Nach § 8 Abs. 4 TEIV bedürfen Fahrzeuge, die über eine ausländische Inbetriebnahmegenehmigung verfügen, für das Verkehren auf dem deutschen Teil einer Grenzbetriebsstrecke keiner deutschen Inbetriebnahmegenehmigung mehr, sofern gemäß § 3a Eisenbahn-Bau- und Betriebsordnung (EBO) auf der betreffenden Strecke die entsprechenden ausländischen Vorschriften angewendet werden.

Wichtig zur Anwendung der Regelungen des § 3 a EBO ist, dass

  • es sich um Grenzbetriebsstrecken handelt,
  • der Infrastrukturbetreiber dort das ausländische Regelwerk anwendet und
  • die betroffenen Fahrzeuge das ausländische Regelwerk einhalten.

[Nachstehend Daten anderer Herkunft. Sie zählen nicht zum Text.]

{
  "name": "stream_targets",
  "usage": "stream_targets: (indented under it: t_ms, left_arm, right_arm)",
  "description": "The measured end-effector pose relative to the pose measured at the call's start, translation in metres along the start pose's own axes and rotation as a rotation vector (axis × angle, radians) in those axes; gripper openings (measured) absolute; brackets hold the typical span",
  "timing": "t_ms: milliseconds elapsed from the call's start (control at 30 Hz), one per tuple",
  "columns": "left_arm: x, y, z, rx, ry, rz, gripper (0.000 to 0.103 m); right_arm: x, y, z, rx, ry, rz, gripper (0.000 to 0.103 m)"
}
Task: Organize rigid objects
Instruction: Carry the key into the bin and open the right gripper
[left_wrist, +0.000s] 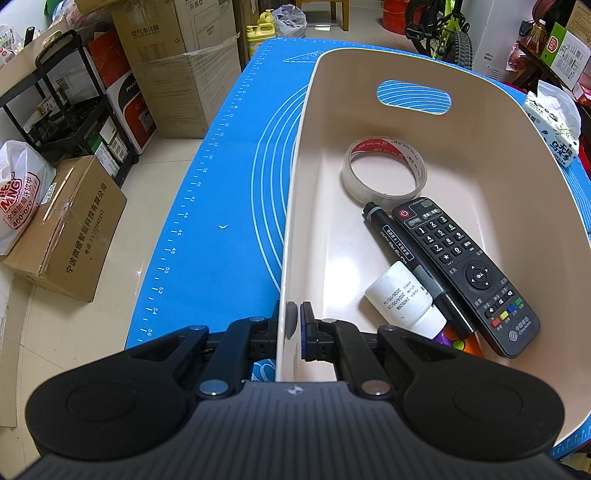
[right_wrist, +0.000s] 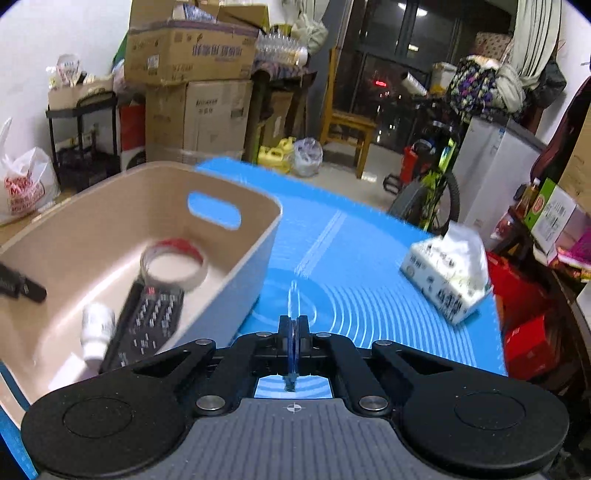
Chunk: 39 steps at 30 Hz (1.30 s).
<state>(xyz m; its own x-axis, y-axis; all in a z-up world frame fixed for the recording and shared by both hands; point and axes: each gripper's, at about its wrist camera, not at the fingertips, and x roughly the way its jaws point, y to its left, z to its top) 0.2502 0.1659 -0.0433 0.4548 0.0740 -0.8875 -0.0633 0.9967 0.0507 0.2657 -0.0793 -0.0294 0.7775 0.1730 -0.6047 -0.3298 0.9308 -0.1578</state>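
Note:
A beige bin (left_wrist: 480, 122) stands on the blue mat (left_wrist: 229, 177). Inside lie a tape roll (left_wrist: 384, 171), a black marker (left_wrist: 413, 258), a black remote (left_wrist: 465, 273), a white bottle (left_wrist: 402, 299) and a colourful toy (left_wrist: 458, 341) partly hidden under them. My left gripper (left_wrist: 291, 321) is shut on the bin's near left wall, one finger inside and one outside. In the right wrist view the bin (right_wrist: 255, 258) is at the left with the tape (right_wrist: 173, 266), remote (right_wrist: 147, 325) and bottle (right_wrist: 96, 328). My right gripper (right_wrist: 294, 332) is shut and empty above the mat (right_wrist: 369, 280).
A tissue pack (right_wrist: 447, 280) lies on the mat's right part; it also shows in the left wrist view (left_wrist: 554, 122). Cardboard boxes (left_wrist: 66, 229), a black shelf rack (left_wrist: 74, 103), a bicycle (right_wrist: 432, 192) and a wooden chair (right_wrist: 347, 125) stand around the table.

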Motion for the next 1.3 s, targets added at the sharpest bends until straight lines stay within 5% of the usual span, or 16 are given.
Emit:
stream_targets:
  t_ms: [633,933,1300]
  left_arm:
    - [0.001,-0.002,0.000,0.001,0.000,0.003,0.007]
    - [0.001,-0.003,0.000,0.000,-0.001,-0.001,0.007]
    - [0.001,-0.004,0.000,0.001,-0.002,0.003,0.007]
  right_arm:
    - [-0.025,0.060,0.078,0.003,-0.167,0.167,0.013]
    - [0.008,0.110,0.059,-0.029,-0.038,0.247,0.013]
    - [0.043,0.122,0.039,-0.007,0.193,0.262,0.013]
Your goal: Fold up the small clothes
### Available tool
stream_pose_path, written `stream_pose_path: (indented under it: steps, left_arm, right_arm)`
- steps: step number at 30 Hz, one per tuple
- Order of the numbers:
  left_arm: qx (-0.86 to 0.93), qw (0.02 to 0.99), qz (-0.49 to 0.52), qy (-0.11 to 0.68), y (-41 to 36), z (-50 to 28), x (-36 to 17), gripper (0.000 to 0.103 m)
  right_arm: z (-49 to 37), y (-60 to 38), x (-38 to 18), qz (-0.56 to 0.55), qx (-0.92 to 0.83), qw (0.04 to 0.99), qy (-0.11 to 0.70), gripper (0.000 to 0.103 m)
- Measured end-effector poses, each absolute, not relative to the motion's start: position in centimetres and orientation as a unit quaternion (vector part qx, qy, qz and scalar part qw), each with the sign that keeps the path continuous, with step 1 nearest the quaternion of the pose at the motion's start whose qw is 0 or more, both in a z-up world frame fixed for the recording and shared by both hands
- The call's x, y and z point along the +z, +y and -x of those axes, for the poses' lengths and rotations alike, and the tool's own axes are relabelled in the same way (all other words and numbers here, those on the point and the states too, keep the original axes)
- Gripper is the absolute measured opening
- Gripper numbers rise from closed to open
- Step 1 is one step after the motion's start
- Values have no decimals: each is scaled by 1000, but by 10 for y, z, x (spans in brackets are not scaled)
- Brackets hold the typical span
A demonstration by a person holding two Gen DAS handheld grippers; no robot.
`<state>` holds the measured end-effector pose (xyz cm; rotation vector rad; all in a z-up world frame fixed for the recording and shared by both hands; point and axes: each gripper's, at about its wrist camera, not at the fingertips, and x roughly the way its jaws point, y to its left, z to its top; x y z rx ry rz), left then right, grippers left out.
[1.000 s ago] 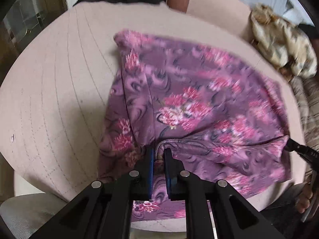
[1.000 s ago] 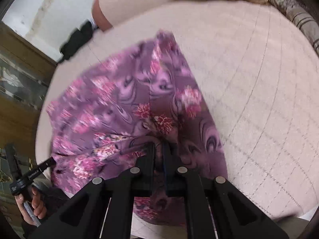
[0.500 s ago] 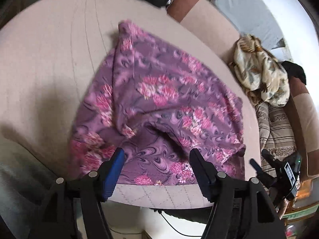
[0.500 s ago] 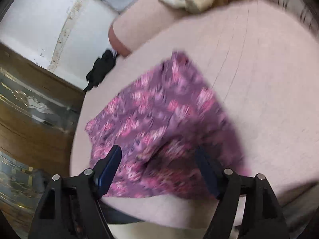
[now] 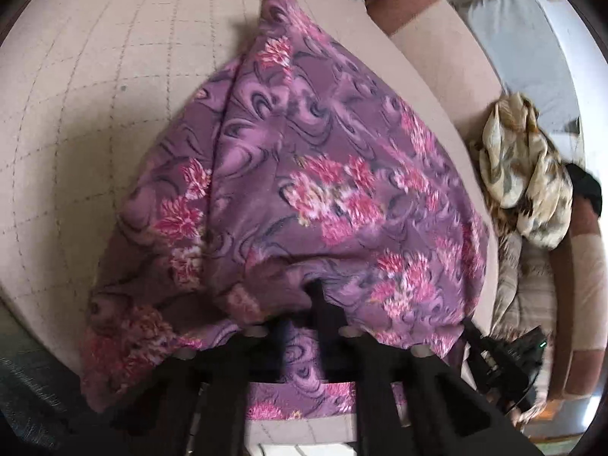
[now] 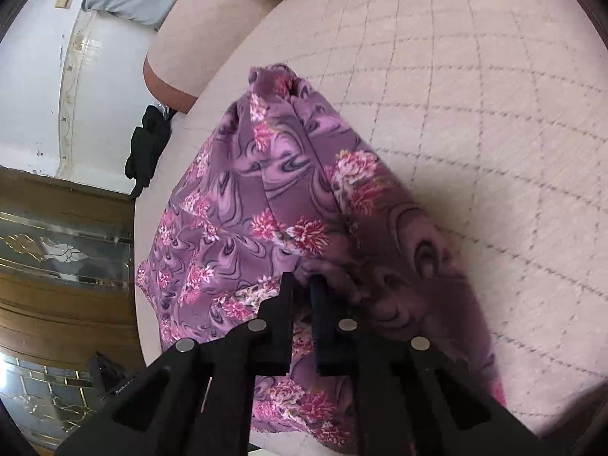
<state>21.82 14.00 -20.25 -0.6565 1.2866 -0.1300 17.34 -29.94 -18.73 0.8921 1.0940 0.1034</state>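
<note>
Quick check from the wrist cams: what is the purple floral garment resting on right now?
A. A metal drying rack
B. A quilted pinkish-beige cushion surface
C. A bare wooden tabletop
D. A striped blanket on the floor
B: the purple floral garment lies spread over the quilted cushion surface, whose stitched grid lines show all around the fabric in both wrist views.

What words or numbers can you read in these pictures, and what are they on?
None can be read.
There is small white print on the black tool at the lower left of the right view, too small and blurred to read.
The flowery purple cloth has only a pattern, no words.
</note>
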Motion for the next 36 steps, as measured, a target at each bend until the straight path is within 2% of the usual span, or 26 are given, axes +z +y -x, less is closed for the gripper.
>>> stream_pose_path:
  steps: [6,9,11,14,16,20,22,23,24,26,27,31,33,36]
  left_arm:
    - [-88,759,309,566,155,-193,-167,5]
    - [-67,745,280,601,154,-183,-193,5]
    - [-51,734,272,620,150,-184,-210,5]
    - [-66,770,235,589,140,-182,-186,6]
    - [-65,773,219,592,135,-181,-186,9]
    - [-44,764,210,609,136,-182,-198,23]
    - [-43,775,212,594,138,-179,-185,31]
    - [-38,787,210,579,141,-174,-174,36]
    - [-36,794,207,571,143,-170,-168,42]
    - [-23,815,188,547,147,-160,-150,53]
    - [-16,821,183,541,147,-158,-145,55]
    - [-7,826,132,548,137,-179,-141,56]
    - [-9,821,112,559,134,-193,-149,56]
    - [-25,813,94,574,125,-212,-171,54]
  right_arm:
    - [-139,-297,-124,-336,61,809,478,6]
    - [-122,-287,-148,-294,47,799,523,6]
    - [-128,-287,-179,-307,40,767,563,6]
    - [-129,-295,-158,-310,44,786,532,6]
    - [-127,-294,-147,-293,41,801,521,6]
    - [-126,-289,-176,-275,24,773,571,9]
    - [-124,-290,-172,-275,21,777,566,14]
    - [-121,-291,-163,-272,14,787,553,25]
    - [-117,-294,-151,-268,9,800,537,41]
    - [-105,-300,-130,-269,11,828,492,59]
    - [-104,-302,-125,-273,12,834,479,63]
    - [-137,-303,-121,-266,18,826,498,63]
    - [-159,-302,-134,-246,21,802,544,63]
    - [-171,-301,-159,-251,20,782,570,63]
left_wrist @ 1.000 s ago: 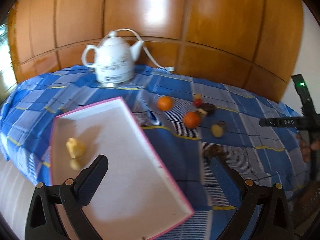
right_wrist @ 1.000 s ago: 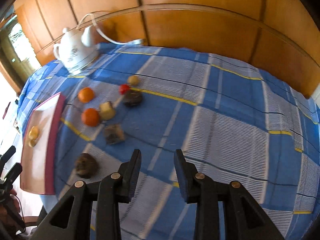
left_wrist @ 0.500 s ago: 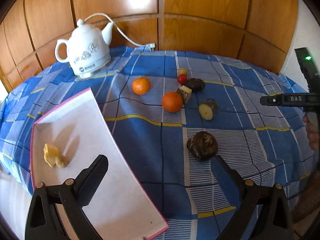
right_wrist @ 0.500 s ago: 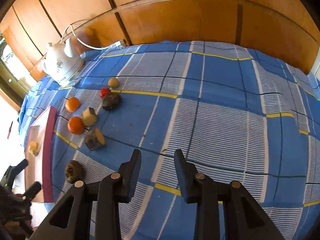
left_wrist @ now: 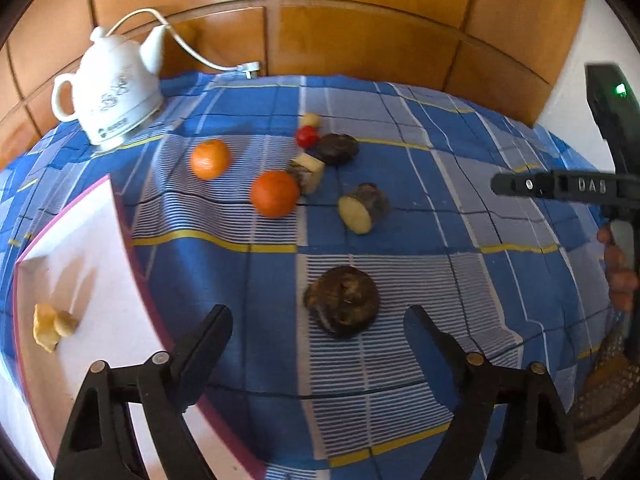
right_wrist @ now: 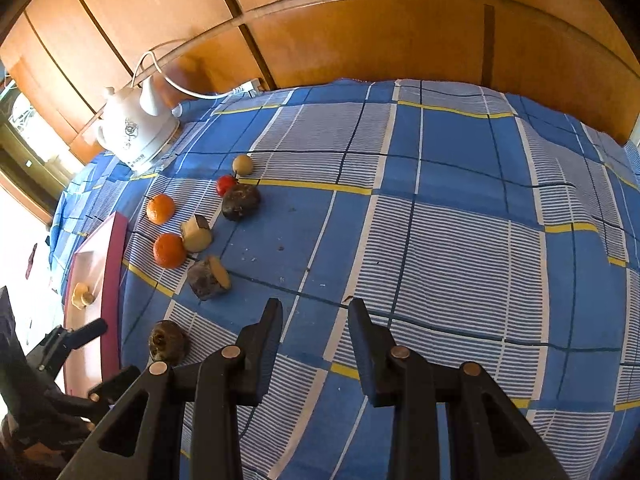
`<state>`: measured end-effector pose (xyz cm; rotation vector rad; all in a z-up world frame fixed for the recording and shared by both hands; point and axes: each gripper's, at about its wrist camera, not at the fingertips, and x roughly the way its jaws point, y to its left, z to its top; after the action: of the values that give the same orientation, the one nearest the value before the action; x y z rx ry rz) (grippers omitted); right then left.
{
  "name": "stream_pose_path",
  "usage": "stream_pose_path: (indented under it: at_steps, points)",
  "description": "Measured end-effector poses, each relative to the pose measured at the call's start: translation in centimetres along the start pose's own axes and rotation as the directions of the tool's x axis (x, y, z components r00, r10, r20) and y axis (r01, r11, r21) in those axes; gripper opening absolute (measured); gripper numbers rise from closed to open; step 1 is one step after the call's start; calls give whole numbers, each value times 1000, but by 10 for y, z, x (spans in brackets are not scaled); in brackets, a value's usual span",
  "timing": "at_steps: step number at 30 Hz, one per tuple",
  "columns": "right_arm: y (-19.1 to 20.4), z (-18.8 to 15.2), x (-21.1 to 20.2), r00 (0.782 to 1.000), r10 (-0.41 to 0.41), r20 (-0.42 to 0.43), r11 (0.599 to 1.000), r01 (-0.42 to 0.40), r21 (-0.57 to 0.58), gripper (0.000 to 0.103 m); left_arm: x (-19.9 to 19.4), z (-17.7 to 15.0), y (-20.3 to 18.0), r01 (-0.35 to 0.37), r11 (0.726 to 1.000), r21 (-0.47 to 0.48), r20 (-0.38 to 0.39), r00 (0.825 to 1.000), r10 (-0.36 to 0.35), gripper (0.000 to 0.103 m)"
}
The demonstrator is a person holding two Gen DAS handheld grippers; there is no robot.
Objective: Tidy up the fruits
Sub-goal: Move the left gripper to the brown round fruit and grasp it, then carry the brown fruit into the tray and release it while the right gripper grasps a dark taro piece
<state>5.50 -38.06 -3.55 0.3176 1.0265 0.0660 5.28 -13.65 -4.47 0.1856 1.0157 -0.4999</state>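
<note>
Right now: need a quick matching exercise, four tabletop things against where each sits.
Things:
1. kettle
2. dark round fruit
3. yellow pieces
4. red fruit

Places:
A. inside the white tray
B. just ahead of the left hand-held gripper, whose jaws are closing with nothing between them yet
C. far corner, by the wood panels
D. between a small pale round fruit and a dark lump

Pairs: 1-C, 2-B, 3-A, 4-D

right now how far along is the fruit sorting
Done: only two small yellow pieces lie in the pink-rimmed white tray. In hand: the left gripper, jaws closing but not yet touching, straddles the dark brown round fruit. Left: two oranges, cut pieces and small fruits on the blue checked cloth.
</note>
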Motion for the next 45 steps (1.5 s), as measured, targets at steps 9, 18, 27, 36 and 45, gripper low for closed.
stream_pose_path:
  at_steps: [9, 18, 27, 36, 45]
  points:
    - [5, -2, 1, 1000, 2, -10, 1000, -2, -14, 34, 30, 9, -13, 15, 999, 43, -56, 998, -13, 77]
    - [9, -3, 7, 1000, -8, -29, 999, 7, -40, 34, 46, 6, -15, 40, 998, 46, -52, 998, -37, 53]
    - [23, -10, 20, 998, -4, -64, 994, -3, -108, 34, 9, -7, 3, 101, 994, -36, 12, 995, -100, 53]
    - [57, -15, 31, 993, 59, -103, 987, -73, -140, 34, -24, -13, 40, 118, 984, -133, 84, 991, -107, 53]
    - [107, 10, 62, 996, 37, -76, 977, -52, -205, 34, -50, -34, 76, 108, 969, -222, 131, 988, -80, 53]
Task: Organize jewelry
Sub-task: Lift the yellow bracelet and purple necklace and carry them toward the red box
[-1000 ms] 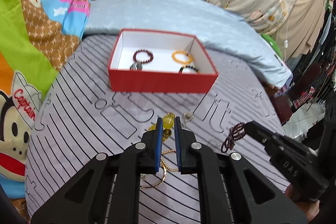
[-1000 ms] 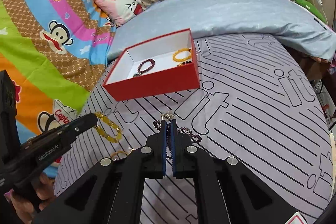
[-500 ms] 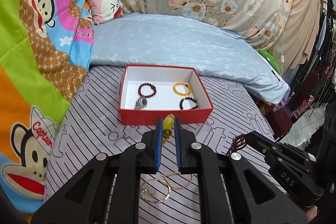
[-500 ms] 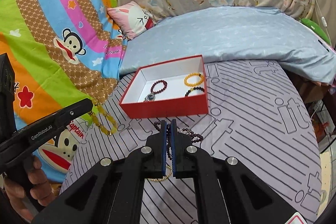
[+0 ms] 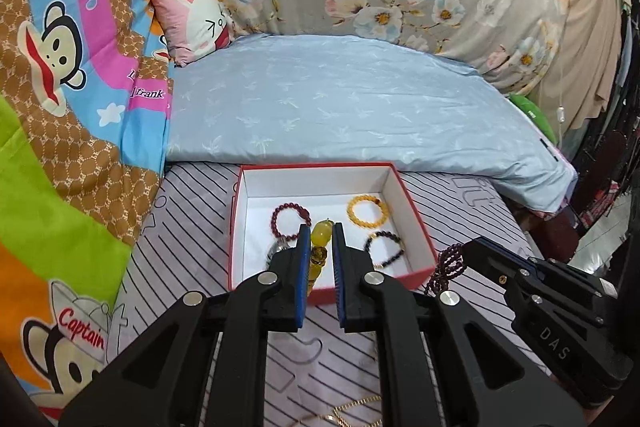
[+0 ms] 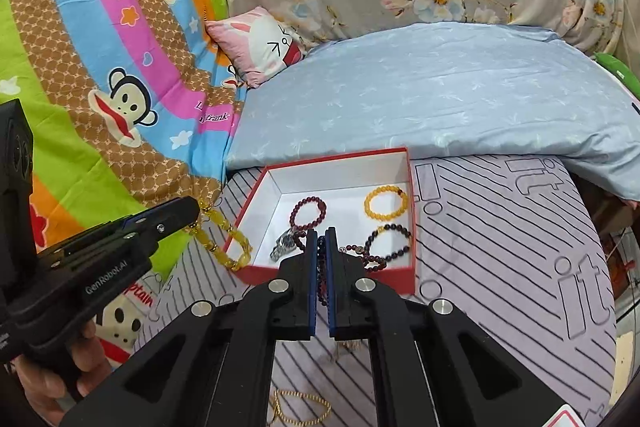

Nach § 9 TEIV ist u.a. neu festgelegt, dass bei der Umrüstung oder Erneuerung eines Fahrzeugs die veränderten oder nicht übereinstimmenden Teile grundsätzlich dem Regelwerk entsprechen müssen, das zum Zeitpunkt der Anzeige gilt. . Ausnahmen sind möglich. Demgegenüber kann für die Auswirkungen, welche die Umrüstung oder Erneuerung auf das Gesamtfahrzeug hat, Nachweis gleicher Sicherheit geführt werden und zwar mittels eines Risikomanagementverfahrens nach der der Verordnung EU Nr. 402/2013 (CSM-VO). Daneben werden die Anzeigenden teilsystemübergreifend verpflichtet, eine eigene Einstufung der geplanten Änderungen bezüglich der Kriterien der neuen Anlage 3 Teil C und D und der Auswirkungen auf das Gesamtfahrzeug abzugeben.

In diesem Zusammenhang weist das Eisenbahn-Bundesamt (EBA) auf den entsprechend geänderten Vordruck „Anzeige/Umrüstung“ hin.

Davon unbenommen sind Eisenbahnunternehmen oder Halter verpflichtet, die über die Instandhaltung hinausgehenden Änderungen der Behörde anzuzeigen; an dieser Stelle gab es keine Änderung der TEIV.